Name one conservative policy that has furthered mankind. Prohibition, voting rights, sexuality, drug war, terrorism; time after time they’ve been wrong. Even fiscally they run up the deficit. Their only role is to preserve hierarchy and maintain power

[–] [email protected] 2 points 2 years ago (1 children)

Intellectualism is not an inherently moral thing. One can be an amoral, selfish, narcissistic, intellectual.

[–] [email protected] 1 points 2 years ago (1 children)

I didn’t mean to give the impression that it is a moral issue. I consider it from a populist societal perspective. The majority (liberalism)wanting to do one thing, and the minority (conservatives) preventing progress.
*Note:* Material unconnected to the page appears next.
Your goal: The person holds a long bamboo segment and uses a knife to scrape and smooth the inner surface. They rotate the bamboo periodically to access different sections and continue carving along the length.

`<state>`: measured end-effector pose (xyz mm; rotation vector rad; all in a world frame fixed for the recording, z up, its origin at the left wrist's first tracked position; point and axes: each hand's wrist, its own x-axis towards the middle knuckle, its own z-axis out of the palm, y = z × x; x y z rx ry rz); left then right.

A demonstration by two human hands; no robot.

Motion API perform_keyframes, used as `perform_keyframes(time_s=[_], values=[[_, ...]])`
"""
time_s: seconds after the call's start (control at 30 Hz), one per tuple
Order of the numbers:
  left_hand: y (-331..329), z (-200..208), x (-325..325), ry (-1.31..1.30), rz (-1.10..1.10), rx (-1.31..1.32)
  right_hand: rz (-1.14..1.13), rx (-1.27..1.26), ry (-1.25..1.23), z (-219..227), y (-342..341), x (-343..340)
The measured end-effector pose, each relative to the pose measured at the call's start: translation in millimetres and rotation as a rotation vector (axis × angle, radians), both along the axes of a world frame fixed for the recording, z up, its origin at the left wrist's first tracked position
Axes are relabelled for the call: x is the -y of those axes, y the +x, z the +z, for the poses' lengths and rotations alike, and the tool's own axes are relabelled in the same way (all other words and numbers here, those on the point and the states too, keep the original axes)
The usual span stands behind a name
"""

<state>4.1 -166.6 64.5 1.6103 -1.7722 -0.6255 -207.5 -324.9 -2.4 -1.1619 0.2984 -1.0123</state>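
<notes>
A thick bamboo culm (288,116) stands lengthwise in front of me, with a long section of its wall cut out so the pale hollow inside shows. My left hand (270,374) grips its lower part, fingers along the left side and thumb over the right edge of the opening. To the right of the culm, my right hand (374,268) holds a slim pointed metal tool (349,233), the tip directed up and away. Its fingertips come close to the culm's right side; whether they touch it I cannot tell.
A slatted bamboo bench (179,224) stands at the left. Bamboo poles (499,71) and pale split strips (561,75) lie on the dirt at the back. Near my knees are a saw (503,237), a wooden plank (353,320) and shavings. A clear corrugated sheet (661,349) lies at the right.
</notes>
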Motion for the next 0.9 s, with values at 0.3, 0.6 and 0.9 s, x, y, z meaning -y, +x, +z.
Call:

If conservatives had it their way, we’d still have feudalism… oh wait.

[–] [email protected] 1 points 2 years ago

I mean, that's also taking an "us vs them" mentality that isn't helpful either. The middle ground is where the vast majority of people sit, and often swing to one side or another based on the situation surrounding them. Taking a "If you're not with me, you're against me" stance, just puts those people off. Either they just refuse to engage (which is a big factor in lack of participation in voting in the US) or they move towards the people who are willing to pander them. More often than not the conservatives.

[–] [email protected] -1 points 2 years ago (3 children)

Progressivism is moving towards collective goals. Conservatism is protecting individual freedoms.

You many see individual freedoms differently than they do but that is the core fundamental policy they protect.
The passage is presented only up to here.